> _Exercise_: Reproduce exactly, and only, the lines below from the one containing "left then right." through the one containing "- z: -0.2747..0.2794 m".

** Opening Exercise material block **

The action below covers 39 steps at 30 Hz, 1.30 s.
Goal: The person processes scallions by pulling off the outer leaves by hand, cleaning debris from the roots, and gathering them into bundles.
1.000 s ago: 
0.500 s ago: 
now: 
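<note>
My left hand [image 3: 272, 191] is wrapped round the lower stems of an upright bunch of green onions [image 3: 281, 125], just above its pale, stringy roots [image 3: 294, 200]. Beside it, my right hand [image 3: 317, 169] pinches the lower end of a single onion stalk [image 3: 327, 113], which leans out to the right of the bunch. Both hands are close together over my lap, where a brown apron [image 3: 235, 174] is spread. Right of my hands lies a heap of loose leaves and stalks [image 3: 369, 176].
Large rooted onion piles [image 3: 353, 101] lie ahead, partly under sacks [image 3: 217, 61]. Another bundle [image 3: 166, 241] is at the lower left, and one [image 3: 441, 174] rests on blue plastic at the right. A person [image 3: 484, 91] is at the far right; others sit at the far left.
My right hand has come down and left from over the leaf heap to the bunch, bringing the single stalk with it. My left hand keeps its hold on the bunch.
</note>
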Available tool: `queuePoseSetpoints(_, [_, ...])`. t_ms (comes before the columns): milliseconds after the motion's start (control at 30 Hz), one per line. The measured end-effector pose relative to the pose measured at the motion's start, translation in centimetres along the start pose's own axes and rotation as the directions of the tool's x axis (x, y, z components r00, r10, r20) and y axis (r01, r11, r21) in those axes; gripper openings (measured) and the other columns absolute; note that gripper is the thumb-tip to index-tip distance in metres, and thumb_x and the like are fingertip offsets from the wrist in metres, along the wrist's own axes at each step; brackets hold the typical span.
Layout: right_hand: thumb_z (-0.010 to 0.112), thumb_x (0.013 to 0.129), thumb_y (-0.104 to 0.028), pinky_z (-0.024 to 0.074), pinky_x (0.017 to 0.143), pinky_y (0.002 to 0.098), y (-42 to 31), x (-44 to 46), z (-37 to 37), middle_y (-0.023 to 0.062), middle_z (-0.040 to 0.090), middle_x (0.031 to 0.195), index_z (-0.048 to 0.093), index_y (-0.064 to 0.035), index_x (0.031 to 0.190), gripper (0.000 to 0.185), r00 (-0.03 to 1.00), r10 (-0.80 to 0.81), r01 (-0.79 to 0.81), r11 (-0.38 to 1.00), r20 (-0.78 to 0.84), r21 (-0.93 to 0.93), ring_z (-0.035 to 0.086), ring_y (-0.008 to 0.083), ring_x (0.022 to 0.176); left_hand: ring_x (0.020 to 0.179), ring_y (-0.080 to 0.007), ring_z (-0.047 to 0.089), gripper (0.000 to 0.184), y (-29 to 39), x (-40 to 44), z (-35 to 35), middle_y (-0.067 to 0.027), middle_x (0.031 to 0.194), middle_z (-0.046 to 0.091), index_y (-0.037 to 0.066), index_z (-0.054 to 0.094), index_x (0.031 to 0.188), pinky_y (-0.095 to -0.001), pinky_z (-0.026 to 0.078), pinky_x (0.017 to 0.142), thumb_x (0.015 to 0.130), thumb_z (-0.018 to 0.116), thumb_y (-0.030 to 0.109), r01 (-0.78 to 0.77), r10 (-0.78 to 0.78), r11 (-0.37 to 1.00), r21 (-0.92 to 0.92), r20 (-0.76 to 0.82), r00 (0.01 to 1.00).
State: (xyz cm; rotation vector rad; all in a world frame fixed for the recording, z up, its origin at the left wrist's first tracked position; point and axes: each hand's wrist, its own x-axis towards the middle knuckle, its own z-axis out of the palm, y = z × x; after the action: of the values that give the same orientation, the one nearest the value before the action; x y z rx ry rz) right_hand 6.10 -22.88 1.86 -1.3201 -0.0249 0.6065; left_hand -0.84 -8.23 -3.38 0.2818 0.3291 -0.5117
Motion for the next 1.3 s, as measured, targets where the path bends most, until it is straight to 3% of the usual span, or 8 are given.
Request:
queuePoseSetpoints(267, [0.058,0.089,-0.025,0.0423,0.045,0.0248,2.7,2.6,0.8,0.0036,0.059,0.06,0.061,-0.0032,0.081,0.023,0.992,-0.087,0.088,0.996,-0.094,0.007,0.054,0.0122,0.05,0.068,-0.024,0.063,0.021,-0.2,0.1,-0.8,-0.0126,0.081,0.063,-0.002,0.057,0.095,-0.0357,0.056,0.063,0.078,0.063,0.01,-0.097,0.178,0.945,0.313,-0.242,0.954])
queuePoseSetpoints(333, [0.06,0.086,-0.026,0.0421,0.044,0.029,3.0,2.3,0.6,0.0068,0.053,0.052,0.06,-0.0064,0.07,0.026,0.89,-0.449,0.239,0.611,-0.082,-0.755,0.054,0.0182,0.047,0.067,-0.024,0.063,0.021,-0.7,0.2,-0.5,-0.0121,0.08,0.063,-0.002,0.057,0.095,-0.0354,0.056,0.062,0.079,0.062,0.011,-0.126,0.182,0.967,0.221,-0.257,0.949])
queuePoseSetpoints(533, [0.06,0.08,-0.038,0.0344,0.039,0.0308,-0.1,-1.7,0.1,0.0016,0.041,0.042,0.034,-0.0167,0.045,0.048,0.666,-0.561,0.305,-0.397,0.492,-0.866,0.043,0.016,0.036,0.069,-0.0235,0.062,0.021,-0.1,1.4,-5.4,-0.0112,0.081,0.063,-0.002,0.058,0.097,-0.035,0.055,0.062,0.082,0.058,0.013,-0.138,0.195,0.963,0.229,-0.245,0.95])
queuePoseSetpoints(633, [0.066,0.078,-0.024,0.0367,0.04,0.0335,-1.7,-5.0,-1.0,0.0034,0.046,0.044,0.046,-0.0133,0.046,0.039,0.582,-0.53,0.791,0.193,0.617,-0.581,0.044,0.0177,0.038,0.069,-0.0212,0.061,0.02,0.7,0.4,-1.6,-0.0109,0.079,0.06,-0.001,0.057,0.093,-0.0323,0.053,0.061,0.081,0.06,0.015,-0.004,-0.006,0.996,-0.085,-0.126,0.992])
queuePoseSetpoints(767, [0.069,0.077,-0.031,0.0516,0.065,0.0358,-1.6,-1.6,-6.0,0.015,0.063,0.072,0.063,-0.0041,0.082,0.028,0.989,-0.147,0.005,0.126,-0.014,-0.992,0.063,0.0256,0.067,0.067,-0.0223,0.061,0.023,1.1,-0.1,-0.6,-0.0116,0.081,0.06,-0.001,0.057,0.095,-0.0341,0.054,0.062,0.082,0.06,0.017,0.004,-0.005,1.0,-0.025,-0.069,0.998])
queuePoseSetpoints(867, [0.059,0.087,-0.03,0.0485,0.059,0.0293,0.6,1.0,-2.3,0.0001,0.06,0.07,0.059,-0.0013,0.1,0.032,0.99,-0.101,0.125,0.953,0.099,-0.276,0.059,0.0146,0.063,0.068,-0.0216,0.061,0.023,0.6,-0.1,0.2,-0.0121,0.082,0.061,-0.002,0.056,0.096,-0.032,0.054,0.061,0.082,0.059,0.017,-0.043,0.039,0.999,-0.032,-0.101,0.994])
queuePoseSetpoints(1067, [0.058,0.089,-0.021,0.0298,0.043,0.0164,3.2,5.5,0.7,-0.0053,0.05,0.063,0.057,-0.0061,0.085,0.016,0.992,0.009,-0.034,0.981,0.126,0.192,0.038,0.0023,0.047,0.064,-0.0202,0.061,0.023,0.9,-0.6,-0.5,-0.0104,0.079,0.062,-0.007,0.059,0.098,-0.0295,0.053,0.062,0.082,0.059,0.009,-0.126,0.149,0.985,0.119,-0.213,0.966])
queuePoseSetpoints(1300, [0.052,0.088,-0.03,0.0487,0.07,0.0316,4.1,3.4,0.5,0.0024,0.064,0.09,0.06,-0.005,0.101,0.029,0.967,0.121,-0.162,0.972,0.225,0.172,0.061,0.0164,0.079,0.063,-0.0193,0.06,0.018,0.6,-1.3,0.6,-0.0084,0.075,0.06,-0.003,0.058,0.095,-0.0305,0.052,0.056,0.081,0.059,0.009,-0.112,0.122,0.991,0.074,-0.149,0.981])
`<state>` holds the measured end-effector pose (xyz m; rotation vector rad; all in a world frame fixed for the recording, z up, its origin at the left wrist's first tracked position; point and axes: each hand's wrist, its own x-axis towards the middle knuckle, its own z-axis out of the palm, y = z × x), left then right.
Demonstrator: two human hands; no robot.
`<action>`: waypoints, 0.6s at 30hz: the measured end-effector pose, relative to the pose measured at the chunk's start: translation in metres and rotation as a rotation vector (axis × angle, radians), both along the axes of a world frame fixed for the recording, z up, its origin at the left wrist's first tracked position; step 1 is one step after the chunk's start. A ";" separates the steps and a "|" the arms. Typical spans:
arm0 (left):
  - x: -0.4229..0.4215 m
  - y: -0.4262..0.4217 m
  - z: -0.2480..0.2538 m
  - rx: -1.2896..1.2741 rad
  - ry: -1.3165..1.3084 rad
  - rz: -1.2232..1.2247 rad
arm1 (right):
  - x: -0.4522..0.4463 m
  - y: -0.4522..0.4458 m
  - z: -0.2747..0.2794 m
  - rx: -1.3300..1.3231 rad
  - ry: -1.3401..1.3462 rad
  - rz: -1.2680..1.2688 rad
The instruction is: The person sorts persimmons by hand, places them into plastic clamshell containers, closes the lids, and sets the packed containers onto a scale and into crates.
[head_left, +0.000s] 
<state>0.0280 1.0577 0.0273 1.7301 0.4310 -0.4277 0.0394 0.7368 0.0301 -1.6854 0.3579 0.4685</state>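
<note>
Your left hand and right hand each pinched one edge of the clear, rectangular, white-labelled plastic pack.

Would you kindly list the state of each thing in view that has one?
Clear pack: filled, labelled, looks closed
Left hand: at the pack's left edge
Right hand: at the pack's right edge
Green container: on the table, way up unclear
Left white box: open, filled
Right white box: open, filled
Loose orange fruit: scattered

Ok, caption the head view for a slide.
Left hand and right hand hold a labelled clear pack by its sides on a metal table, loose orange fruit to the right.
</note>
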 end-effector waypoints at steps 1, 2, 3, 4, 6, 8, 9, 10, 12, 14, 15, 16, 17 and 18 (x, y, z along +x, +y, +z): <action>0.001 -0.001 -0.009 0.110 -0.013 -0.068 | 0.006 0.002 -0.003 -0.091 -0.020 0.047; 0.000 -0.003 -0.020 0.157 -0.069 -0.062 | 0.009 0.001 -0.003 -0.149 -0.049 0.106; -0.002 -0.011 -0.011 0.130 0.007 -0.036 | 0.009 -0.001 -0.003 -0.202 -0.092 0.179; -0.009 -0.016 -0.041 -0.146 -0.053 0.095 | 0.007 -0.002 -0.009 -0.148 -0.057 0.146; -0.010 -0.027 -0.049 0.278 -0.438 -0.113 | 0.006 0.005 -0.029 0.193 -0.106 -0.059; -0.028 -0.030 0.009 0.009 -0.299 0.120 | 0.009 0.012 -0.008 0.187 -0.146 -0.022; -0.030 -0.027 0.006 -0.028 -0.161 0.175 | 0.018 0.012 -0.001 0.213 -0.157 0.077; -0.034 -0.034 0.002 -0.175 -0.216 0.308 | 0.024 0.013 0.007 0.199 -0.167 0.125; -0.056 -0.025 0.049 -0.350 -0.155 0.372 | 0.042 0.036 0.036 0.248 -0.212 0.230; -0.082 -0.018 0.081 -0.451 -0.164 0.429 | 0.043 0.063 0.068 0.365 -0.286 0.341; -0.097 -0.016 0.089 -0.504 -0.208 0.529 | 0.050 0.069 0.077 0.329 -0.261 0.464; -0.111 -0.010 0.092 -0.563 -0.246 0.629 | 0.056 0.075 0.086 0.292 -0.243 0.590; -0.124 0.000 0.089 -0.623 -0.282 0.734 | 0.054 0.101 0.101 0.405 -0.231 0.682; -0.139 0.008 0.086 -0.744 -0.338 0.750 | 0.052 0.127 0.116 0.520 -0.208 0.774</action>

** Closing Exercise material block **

> _Solution_:
`<state>` holds the measured end-effector pose (xyz m; rotation vector rad; all in a world frame fixed for the recording, z up, its origin at the left wrist's first tracked position; point and axes: each hand's wrist, its own x-axis towards the middle knuckle, its own z-axis out of the palm, y = z × x), left then right.
Demonstrator: two human hands; no robot.
`<action>`: waypoints, 0.6s at 30hz: the measured end-effector pose, relative to the pose measured at the chunk's start: translation in metres and rotation as a rotation vector (axis × angle, radians), both along the axes of a world frame fixed for the recording, z up, its origin at the left wrist's first tracked position; step 1 is one step after the chunk's start. A ";" separates the steps and a "|" the arms. Typical spans:
arm0 (left):
  - x: -0.4229..0.4215 m
  - y: -0.4262..0.4217 m
  - z: -0.2480..0.2538 m
  - rx: -1.2896..1.2741 rad
  - ry: -1.3165..1.3084 rad
  - rz: -1.2232..1.2247 rad
arm1 (right):
  - x: -0.4522..0.4463 m
  - y: -0.4522..0.4458 m
  - z: -0.2747..0.2794 m

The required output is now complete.